Зазияло отверстие землянки. Чтобы уйти от напиравшего народа, герцогиня ступила на порог. В углах, на утоптанном желтом земляном полу возвышались огромные глиняные кувшины. Во мраке носился запах горящего масла. Перед дымящим костром из сырого хвороста мерзли три человека в коричневых плащах. Один из них вскочил и подошел к гостям с глиняным сосудом в руке. Герцогиня поспешно отступила, но трибун взял чашу с вином.
— Это сок моей родной земли, — нежно сказал он и выпил. — Это кровь от моей крови.
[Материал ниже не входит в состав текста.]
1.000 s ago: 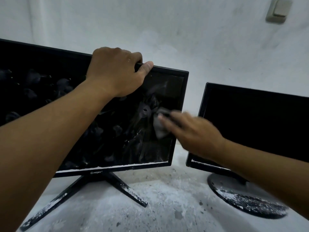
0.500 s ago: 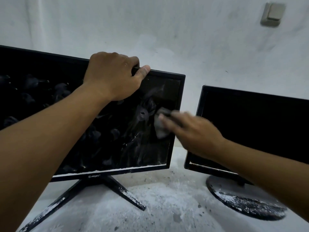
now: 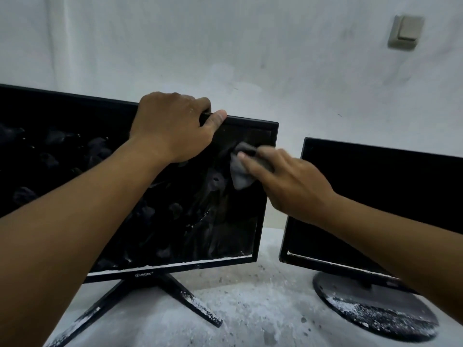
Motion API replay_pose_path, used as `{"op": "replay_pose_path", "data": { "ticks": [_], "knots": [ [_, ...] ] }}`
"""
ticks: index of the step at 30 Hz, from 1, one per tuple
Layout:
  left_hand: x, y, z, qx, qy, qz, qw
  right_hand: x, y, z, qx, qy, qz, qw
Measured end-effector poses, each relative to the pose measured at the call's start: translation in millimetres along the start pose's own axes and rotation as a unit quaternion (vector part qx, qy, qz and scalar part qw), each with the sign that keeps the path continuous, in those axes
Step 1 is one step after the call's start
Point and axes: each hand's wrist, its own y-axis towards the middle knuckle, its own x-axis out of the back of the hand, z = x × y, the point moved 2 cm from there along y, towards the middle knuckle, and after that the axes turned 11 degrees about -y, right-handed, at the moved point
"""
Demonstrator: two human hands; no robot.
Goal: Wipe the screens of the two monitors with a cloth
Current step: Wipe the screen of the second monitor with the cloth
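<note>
Currently, left to right across the frame:

left monitor point(image 3: 120, 186): fills left and centre of frame, on an X-shaped stand. Screen is blotchy on the left, streaked on the right.

left hand point(image 3: 172, 126): upper centre, clamped over the left monitor's top bezel, fingers behind, thumb in front. Bracing the panel.

cloth point(image 3: 240, 171): grey, bunched, flat against the upper right of the left monitor's screen, under the fingertips point(image 3: 242, 156) of the right hand.

right hand point(image 3: 288, 181): centre right, fingers extended and pressing the cloth to the glass. Not pinching it as far as I can see. Motion-blurred.

right monitor point(image 3: 383, 196): right of frame, round base, screen dark and looks untouched. The right forearm crosses in front of it.

desk point(image 3: 250, 319): white dust and grit all over, also on both stands.

risk 1: cloth is held by pressure only, so easing off could let it slide down the screen.

risk 2: grit caught in the cloth could scratch the glass.

risk 3: pushing hard near the edge could rock the panel if the left hand's grip loosens.

progress: first screen partly done, second not started, by my read.
</note>
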Motion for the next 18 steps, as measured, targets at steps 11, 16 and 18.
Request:
{"op": "replay_pose_path", "data": {
  "ticks": [11,16,18],
  "knots": [
    [-3,0,-2,0.002,0.008,0.004,1.000,-6,-23,13,0.192,-0.026,0.036,0.980],
    [-1,0,-3,0.009,0.018,0.010,1.000,1,14,-15,-0.052,-0.019,-0.038,0.998],
    [-2,0,-7,0.009,0.010,0.016,1.000,-5,1,-3,0.014,-0.020,-0.037,0.999]
  ]
}}
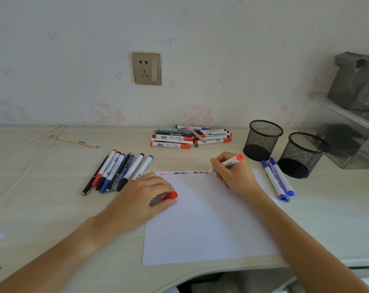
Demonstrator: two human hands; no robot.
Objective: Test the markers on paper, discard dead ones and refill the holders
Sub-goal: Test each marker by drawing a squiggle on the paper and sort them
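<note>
From the head camera: the right hand (235,176) has its fingers (218,160) clamped round a red marker (226,163), tip down at the top edge of the sheet of paper (206,225), right at the end of a row of small squiggles (183,172) in red, black and blue. The marker's red tail end points up and away toward the holders. The left hand (143,197) rests on the left edge of the paper, fingers curled round the red cap (170,196), which pokes out from under the fingertips.

The paper lies flat on the pale surface (52,208), near its front edge. To the left of the paper, a fanned row of capped markers (118,172) lies on the surface, with red, blue and black caps, just beside the left hand. Further back, near the wall, a loose pile of markers (189,137) sits stacked. To the right of the paper, three blue and purple markers (277,179) lie side by side, touching the foot of the nearer holder.

Two black mesh holders stand upright at the right: the back holder (263,140) and the front holder (304,155), close together, no markers visible in either. A wall socket (146,68) sits above the pile
</note>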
Он попросил кусок маисового хлеба, разломил его и поделился с окружающими. Герцогиня следила за большой морской птицей, с криком летавшей во мраке пещеры. На столе лежал, свернувшись клубком, маленький уж.
— Вероятно, теперь я уже видела все, — сказала герцогиня. Она пошла обратно к берегу.
— Вы хотите ехать в город, доктор, и у вас нет своей лодки? Садитесь в мою.
Он взял с собой мальчика, болезненное существо со слабыми глазами, белыми локончиками и желтым цветом лица.
— С вами мальчик?
— Это мой ребенок. Я его очень люблю.
Она подумала: этого незачем было говорить. И брать его с собой тоже было незачем.
После некоторого молчания она спросила:
— Ведь вас называют Павезе?
— Я должен был так назвать себя. Не приняв нравов и даже имен наших врагов, мы не можем преуспевать в своей собственной стране.
— Кто это мы?
— Мы…
Он покраснел. Она заметила, что у него необыкновенно нежная кожа и розовые ноздри.
— Мы, морлаки, — быстро докончил он.
«Морлаки? — подумала она. — Так вот как звали тех пестрых, грязных на берегу. Значит, — это был народ?»
Она считала их безымянным стадом. Она проверила:
— А люди на берегу, это были тоже…
— Морлаки, ваша светлость.
— Почему они не понимают по-итальянски?
— Потому, что это не их язык.
— Какой же их язык?
— Морлакский, ваша светлость.
Так у них есть и язык. Ей казалось, что каждый раз, как они открывали рты, слышалось нечленораздельное хрюканье, по которому посвященные могли догадываться о всевозможных неясных, бессознательных намерениях, как по жизненным проявлениям животных. Павиц продолжал:
— Я вижу, ваша светлость, этот народ, еще незнаком вам.
— Среди моих слуг никогда не было никого из них. Я помню, мой отец называл их…
Она опомнилась и замолчала. Он тоже молчал. Вдруг он выпрямился и, приложив руку к сердцу, начал говорить со всем напряжением, которого требовал этот, быть может, единственный момент.
— Мы, морлаки, принуждены быть зрителями того, как два иностранных разбойника делят между собой нашу страну. Мы — цепная собака, на которую нападают двое волков; а крестьянин спит.